> **Your assignment**
Set down a true copy of the data, with all pictures left out.

> **Data excerpt**
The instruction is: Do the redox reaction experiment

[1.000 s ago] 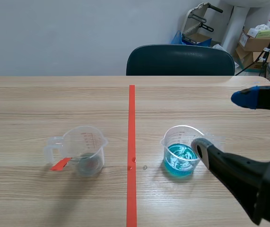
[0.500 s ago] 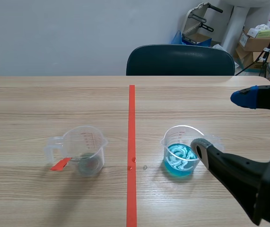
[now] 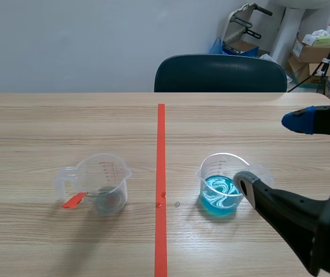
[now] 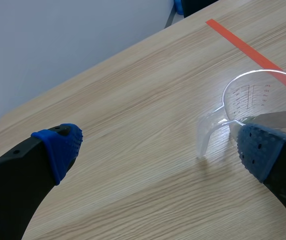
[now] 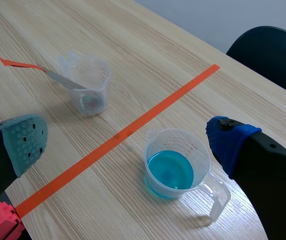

> **Solution for this task**
The instruction is: Do the redox reaction experiment

[1.000 s ago] 
[0.500 s ago] 
[now] 
[now] 
[now] 

That wraps up the exercise.